No Constitutional Right to Opt out of Sexual-Minority-Themed Curriculum Elements at Public Elementary School

From Mahmood v. McKnight (D. Md.), the quick factual summary (the opinion is long, so, as usual, I’ve had to excerpt heavily):

In this lawsuit, parents whose elementary-aged children attend Montgomery County Public Schools (“MCPS”) seek the ability to opt their children out of reading and discussion of books with lesbian, gay, bisexual, transgender, and queer characters because the books’ messages contradict their sincerely held religious beliefs about marriage, human sexuality, and gender. Last school year, MCPS incorporated into its English language arts curriculum a collection of storybooks featuring LGBTQ characters (the “storybooks” or “books”) in an effort to reflect the diversity of the school community.

Initially, parents could opt their children out of reading and instruction involving the books, as they could with other parts of the curriculum. In March of this year, the defendants—the Montgomery County Board of Education, the MCPS superintendent, and the elected board members (collectively, the “School Board”)—announced that parents no longer would receive advance notice of when the storybooks would be read or be able opt their children out. Following the announcement, three families of diverse faiths filed suit against the School Board ….

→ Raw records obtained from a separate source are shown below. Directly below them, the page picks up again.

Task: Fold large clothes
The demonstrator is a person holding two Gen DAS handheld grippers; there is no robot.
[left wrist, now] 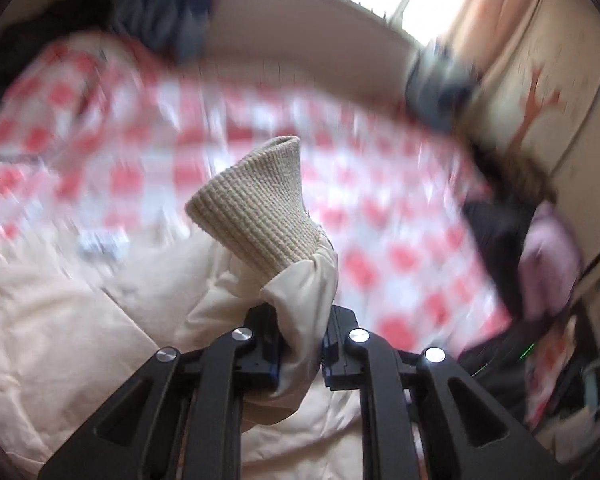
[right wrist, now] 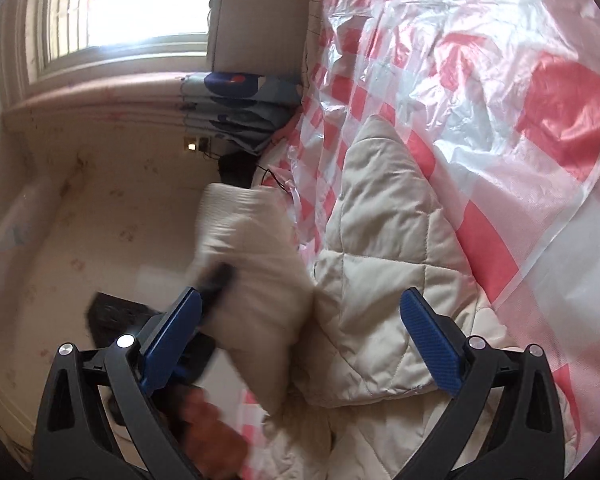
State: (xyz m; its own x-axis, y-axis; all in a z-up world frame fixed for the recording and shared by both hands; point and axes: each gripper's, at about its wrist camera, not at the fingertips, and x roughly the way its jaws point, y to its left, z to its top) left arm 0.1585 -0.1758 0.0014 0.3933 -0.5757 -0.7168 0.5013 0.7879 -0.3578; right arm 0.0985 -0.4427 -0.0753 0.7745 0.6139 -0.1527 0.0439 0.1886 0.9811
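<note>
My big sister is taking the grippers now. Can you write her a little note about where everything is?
Left gripper: shut on the sleeve of the cream quilted jacket, just below its ribbed cuff, lifted.
Right gripper: open, holding nothing, above the jacket body.
The jacket lies crumpled on the red-and-white checked plastic sheet.
Done: one sleeve picked up.
Left: fold the sleeve across, then fold the body, probably.
</note>
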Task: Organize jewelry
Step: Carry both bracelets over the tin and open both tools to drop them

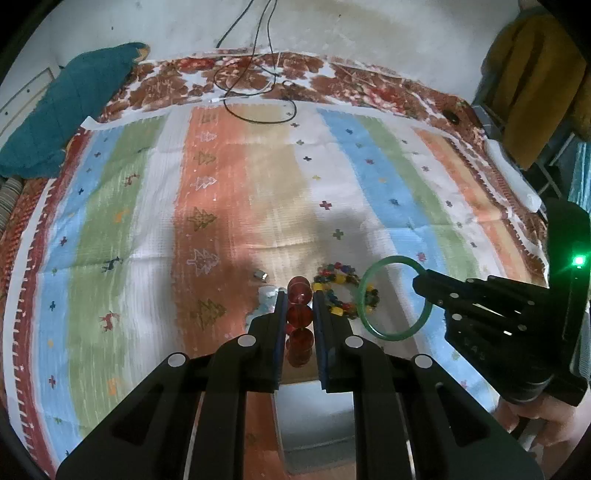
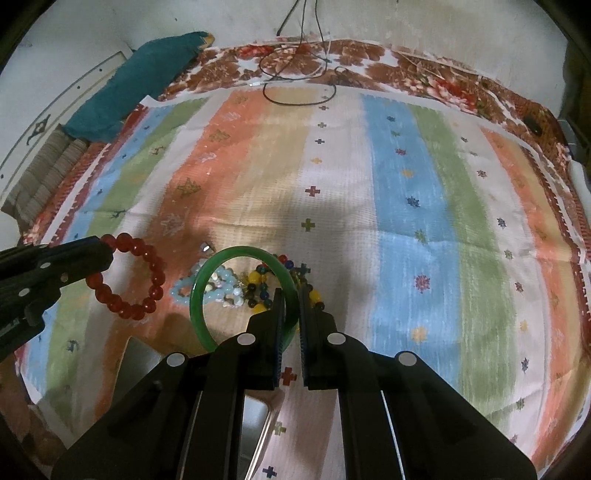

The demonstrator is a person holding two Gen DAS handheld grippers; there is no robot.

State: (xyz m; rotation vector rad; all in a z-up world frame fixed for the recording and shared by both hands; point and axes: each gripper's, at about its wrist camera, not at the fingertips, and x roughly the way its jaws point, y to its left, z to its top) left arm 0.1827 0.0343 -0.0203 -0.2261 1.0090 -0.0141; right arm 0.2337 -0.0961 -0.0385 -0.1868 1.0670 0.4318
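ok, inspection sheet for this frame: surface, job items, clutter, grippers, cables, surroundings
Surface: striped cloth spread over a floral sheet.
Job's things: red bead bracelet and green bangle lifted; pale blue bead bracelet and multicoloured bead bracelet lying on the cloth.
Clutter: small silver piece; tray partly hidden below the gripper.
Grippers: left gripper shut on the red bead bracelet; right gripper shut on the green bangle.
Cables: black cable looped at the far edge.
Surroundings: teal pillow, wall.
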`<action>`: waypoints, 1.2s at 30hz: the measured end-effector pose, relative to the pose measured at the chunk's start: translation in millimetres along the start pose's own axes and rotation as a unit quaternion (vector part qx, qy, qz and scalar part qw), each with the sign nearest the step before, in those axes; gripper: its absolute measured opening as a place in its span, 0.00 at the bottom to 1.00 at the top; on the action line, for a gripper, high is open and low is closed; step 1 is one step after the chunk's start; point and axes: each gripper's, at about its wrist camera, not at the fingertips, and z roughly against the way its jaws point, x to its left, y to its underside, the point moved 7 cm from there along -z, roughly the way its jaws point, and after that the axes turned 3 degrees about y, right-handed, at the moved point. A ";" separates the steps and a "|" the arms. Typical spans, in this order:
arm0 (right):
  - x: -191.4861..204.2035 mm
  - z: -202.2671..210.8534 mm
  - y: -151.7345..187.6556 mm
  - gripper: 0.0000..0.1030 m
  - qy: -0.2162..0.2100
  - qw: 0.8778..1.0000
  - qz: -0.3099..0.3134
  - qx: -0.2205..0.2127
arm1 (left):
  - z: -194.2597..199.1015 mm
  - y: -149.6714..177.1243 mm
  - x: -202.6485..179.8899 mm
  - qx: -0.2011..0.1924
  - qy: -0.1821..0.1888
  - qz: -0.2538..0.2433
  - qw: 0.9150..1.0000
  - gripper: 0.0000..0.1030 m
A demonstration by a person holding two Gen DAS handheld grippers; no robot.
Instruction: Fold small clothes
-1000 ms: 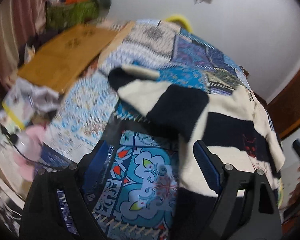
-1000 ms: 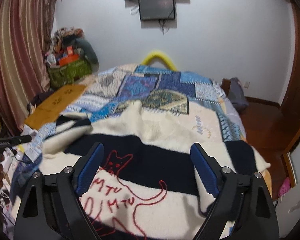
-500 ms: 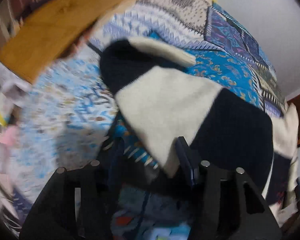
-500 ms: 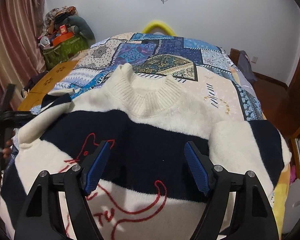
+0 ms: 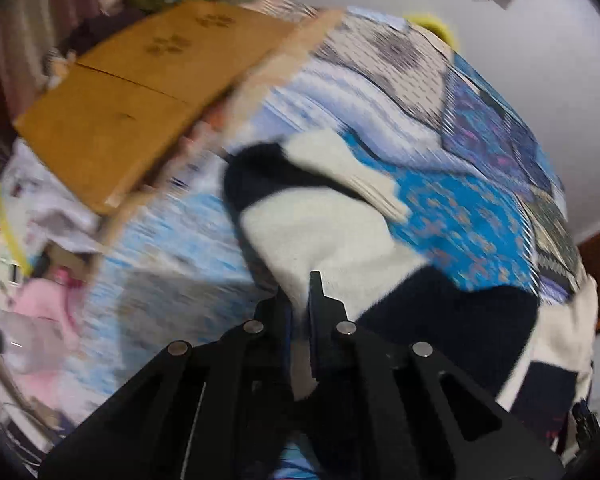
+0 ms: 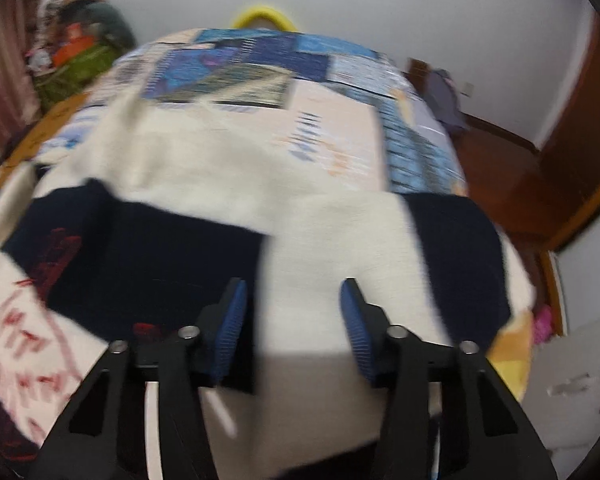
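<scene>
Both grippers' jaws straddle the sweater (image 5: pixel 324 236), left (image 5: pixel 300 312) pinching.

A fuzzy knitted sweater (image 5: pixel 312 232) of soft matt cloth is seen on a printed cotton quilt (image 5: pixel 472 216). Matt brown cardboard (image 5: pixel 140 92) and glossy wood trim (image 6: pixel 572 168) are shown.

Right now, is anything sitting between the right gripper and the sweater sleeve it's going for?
Nothing visible. The right gripper is open with the sweater's cream sleeve directly between its fingers, no other object over it. The left gripper is already shut on the other sleeve.
</scene>
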 end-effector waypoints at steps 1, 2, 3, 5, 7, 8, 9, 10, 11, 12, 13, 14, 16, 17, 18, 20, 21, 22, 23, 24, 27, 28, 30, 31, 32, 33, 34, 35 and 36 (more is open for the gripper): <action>-10.8 -1.2 2.0 0.33 0.000 1.000 -0.013 0.006 | 6.1 -5.5 7.6 -0.008 -0.008 0.001 1.000 0.05; -20.1 -1.7 3.5 0.29 0.001 1.000 -0.025 0.011 | 12.7 -10.6 14.7 -0.015 -0.017 0.002 1.000 0.05; -29.0 -1.4 4.8 0.19 0.006 0.999 -0.034 0.012 | 14.4 -14.8 17.5 -0.019 -0.022 0.001 1.000 0.05; -44.4 -0.7 7.5 0.00 0.033 0.998 -0.043 0.015 | 27.2 -21.4 22.8 -0.030 -0.021 0.001 0.999 0.05; -56.5 2.3 9.7 0.00 0.037 0.998 -0.053 0.012 | 39.8 -25.3 21.0 -0.041 -0.024 -0.008 0.999 0.05; -62.0 4.6 11.3 0.00 0.044 0.997 -0.056 0.012 | 48.2 -26.2 18.7 -0.048 -0.025 -0.015 0.998 0.05; -68.9 7.8 13.3 0.00 0.053 0.997 -0.057 0.010 | 55.2 -27.2 14.2 -0.055 -0.024 -0.024 0.998 0.05; -74.3 11.6 15.4 0.00 0.052 0.996 -0.065 0.009 | 65.4 -26.8 7.6 -0.065 -0.020 -0.033 0.997 0.05; -77.4 17.7 16.9 0.00 0.035 0.996 -0.080 0.003 | 73.3 -26.9 1.0 -0.074 -0.017 -0.041 0.996 0.05; -77.7 22.8 17.4 0.02 0.020 0.996 -0.092 -0.002 | 81.4 -27.7 -7.4 -0.082 -0.014 -0.051 0.995 0.05; -77.4 29.7 19.1 0.04 0.005 0.995 -0.104 -0.005 | 90.8 -28.5 -19.3 -0.093 -0.008 -0.063 0.994 0.05; -75.5 36.0 21.1 0.11 -0.009 0.994 -0.111 -0.003 | 100.0 -28.3 -30.2 -0.102 -0.002 -0.074 0.992 0.05; -67.1 45.3 23.4 0.38 -0.037 0.993 -0.112 -0.006 | 116.9 -27.0 -53.1 -0.115 0.016 -0.093 0.989 0.05; -61.8 49.6 24.0 0.63 -0.048 0.992 -0.113 -0.011 | 125.3 -25.6 -64.8 -0.121 0.024 -0.103 0.987 0.05; -57.1 52.3 23.7 0.74 -0.057 0.992 -0.113 -0.019 | 132.1 -24.2 -74.4 -0.126 0.030 -0.112 0.985 0.05; -44.8 52.8 23.9 0.75 -0.075 0.991 -0.111 -0.024 | 148.3 -19.0 -99.0 -0.136 0.046 -0.132 0.981 0.05; -38.8 48.3 25.8 0.75 -0.085 0.990 -0.111 -0.014 | 153.8 -16.3 -108.4 -0.139 0.055 -0.138 0.979 0.05; -32.7 41.2 27.8 0.75 -0.094 0.989 -0.113 -0.003 | 160.4 -12.7 -120.0 -0.141 0.066 -0.145 0.977 0.05; -28.4 36.5 28.7 0.74 -0.096 0.989 -0.114 0.001 | 165.4 -9.2 -129.7 -0.142 0.074 -0.152 0.975 0.05; -23.6 27.6 29.7 0.69 -0.094 0.989 -0.112 0.007 | 171.2 -5.2 -142.1 -0.143 0.086 -0.158 0.973 0.05; -17.0 11.6 33.0 0.26 -0.092 0.990 -0.108 0.021 | 179.9 6.7 -172.1 -0.138 0.114 -0.172 0.969 0.05; -17.2 7.2 33.5 0.21 -0.091 0.990 -0.108 0.024 | 182.1 10.3 -180.0 -0.139 0.119 -0.177 0.967 0.05; -22.8 11.1 33.5 0.13 -0.094 0.989 -0.115 0.010 | 186.1 16.3 -199.2 -0.141 0.128 -0.188 0.964 0.05; -27.6 16.3 32.5 0.12 -0.091 0.989 -0.117 0.000 | 187.3 20.2 -209.9 -0.141 0.133 -0.195 0.961 0.05; -33.4 22.6 32.1 0.11 -0.088 0.989 -0.117 -0.010 | 187.7 25.3 -220.7 -0.140 0.140 -0.202 0.959 0.05; -39.7 29.9 31.8 0.11 -0.081 0.990 -0.116 -0.021 | 187.2 30.9 -229.0 -0.138 0.146 -0.207 0.958 0.05; -46.8 36.8 32.4 0.11 -0.070 0.990 -0.115 -0.030 | 185.9 36.9 -239.2 -0.135 0.152 -0.214 0.956 0.05; -53.1 42.0 33.6 0.11 -0.063 0.991 -0.115 -0.034 | 183.9 44.2 -249.5 -0.129 0.160 -0.221 0.953 0.05; -59.7 45.4 34.0 0.11 -0.057 0.991 -0.117 -0.036 | 182.0 50.7 -257.1 -0.124 0.165 -0.226 0.952 0.05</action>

This didn’t unconstitutionally burden the parents’ or students’ Free Exercise Clause rights, the court held:

In their declarations, the parents claim a sacred obligation to teach their children their faiths and their religious views on family structure, gender, and human sexuality. Mahmoud and Barakat state their faith prohibits prying into others’ private lives and discourages public disclosure of sexual behavior. They state it would violate their religious beliefs and the beliefs of their children if their children “were asked to discuss romantic relationships or sexuality with schoolteachers or classmates.” They also state “[i]ntentionally exposing” their children to contrary instruction would conflict with their religious obligations.

The Romans state their child loves his teachers and implicitly trusts them, so “[h]aving them teach principles about sexuality or gender identity that conflict with [their] religious beliefs significantly interferes with [their] ability to form his religious faith and religious outlook on life and is spiritually and emotionally harmful to his well-being.” The Persaks state “exposing” their children to viewpoints that contradict their beliefs “conflicts” with their religious duties and “undermines [their] efforts to raise [their] children in accordance with [their] faith ….” Finally, Morrison, a board member of Kids First, states her religious obligations are “pressured” by the books because “it is practically impossible for [her and her husband] to contradict” contrary instruction due to her child’s learning disability, which prevents her from understanding their disagreement with the books and differentiating their instruction from her teachers’ instruction. Morrison also states she has no realistic alternative to public school for her child’s education.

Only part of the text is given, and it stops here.